=== Exercise directions ===
Only the lines below between the ones containing "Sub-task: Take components" and "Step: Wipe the", inclusive, are to be reproduced, each exactly as it stands.

(Records from a collection)
******

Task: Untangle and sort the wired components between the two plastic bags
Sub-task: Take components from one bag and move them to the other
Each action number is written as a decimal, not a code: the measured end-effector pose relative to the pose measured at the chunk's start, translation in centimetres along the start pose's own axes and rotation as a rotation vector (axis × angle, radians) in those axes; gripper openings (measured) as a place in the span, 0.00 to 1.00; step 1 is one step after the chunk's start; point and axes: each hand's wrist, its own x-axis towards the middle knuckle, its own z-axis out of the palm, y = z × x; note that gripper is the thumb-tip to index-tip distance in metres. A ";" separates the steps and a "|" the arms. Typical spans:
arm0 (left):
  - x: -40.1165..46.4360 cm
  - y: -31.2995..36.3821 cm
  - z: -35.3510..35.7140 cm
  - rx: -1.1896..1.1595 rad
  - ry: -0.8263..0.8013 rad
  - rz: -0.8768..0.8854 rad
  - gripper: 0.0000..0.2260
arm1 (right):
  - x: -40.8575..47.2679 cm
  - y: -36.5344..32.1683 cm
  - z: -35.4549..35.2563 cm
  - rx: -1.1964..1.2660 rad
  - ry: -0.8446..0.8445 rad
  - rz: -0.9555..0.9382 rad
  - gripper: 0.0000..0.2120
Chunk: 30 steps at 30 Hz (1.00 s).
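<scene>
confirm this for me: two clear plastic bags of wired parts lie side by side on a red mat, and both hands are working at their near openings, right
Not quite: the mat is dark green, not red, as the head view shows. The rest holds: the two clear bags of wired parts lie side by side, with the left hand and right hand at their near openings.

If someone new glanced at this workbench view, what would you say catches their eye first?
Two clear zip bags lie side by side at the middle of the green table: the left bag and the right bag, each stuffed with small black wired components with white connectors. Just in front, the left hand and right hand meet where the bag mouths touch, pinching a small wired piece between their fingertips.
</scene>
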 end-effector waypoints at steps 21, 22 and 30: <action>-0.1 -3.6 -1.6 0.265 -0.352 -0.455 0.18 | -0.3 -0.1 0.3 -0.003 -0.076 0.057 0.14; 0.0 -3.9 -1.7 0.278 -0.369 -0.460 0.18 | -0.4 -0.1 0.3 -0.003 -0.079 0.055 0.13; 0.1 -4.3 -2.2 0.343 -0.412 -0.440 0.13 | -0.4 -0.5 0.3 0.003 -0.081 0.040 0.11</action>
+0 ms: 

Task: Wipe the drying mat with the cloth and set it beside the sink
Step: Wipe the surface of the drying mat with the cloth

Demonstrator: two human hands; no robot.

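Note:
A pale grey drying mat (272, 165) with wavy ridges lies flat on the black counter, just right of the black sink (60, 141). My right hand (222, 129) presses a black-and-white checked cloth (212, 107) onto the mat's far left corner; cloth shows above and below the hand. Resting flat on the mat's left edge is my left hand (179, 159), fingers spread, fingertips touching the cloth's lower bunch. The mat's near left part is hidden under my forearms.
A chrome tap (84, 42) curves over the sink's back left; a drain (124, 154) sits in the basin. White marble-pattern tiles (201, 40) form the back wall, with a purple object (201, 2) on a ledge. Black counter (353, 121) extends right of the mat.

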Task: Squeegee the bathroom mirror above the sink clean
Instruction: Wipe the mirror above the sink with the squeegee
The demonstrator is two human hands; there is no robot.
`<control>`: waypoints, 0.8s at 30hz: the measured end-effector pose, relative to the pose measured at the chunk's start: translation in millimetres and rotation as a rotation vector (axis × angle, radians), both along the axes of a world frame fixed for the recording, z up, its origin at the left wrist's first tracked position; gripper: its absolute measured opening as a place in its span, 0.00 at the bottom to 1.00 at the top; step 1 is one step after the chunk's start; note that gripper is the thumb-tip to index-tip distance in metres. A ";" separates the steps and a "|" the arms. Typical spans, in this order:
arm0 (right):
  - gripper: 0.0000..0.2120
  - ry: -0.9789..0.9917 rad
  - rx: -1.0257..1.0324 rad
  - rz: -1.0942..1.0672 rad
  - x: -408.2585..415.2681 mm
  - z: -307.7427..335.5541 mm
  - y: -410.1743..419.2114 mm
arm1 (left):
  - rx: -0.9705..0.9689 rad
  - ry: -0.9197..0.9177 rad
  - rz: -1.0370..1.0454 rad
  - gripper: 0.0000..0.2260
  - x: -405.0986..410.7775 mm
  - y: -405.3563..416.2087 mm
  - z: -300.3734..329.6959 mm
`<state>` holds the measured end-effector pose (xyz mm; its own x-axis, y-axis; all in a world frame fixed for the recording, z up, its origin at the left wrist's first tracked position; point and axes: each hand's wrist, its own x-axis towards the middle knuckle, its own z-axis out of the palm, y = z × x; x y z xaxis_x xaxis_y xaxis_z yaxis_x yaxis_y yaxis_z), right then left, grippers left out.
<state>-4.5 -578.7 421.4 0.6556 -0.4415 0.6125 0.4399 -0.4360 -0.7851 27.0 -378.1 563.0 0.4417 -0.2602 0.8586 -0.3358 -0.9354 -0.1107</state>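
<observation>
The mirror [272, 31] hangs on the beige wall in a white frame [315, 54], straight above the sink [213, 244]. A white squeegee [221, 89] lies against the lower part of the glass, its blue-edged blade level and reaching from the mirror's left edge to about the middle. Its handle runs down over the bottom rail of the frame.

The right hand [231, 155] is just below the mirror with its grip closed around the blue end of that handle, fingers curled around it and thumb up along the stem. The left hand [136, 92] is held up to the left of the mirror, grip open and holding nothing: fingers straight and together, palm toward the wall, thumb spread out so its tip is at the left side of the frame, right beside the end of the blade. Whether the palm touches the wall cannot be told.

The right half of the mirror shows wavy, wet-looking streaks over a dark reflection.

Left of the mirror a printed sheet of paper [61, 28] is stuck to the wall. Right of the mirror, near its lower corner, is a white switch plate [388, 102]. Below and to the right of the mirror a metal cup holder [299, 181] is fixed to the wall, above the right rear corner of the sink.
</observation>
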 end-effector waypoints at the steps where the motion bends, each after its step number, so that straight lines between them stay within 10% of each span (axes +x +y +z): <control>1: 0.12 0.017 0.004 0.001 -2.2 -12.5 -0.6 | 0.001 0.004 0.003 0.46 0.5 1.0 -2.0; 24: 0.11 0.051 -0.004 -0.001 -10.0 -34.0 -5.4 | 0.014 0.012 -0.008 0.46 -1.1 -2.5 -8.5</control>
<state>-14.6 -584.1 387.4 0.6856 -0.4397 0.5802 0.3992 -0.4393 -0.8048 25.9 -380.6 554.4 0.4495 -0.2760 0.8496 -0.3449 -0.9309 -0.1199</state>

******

=== Reply to the exercise ===
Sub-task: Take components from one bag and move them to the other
Each action number is written as a decimal, not a code: the measured end-effector pose relative to the pose measured at the chunk's start, translation in centimetres along the start pose's own axes and rotation as a rotation vector (axis × angle, radians) in those axes; gripper openings (measured) as a place in the span, 0.00 to 1.00; step 1 is one step after the chunk's start; point and axes: each hand's wrist, its own x-axis towards the middle knuckle, its own z-axis out of the palm, y = z × x; note that gripper is the thumb-tip to index-tip distance in metres. A ";" separates the steps and a "|" the arms. Typical spans:
arm0 (left):
  - x: -40.1165..46.4360 cm
  - y: -31.2995..36.3821 cm
  - z: -35.3510..35.7140 cm
  - rx: -1.1896..1.1595 rad
  - ry: -0.8263..0.8013 rad
  - rz: -0.8768..0.8854 rad
  - gripper: 0.0000..0.2260
arm1 (right):
  - x: -40.8575..47.2679 cm
  - y: -36.5344..32.1683 cm
  - z: -35.4549..35.2563 cm
  - rx: -1.1964..1.2660 rad
  - ry: -0.8446..0.8445 rad
  - rz: -0.9555..0.9382 rad
  - gripper: 0.0000..0.2120
Chunk: 30 steps at 30 Hz (1.00 s).
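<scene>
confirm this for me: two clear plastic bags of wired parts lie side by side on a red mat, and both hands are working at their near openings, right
Not quite: the mat is dark green, not red, as the head view shows. The rest holds: the two clear bags of wired parts lie side by side, with the left hand and right hand at their near openings.

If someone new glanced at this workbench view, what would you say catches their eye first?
Two clear zip bags lie side by side at the middle of the green table: the left bag and the right bag, each stuffed with small black wired components with white connectors. Just in front, the left hand and right hand meet where the bag mouths touch, pinching a small wired piece between their fingertips.
</scene>
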 end-effector waypoints at steps 21, 22 and 30: <action>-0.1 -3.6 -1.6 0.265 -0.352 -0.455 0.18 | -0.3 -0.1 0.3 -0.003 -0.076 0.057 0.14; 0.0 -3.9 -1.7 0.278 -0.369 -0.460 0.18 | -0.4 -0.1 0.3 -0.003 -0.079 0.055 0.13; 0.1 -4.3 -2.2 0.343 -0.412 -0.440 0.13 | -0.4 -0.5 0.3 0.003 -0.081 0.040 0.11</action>
+0 ms: 

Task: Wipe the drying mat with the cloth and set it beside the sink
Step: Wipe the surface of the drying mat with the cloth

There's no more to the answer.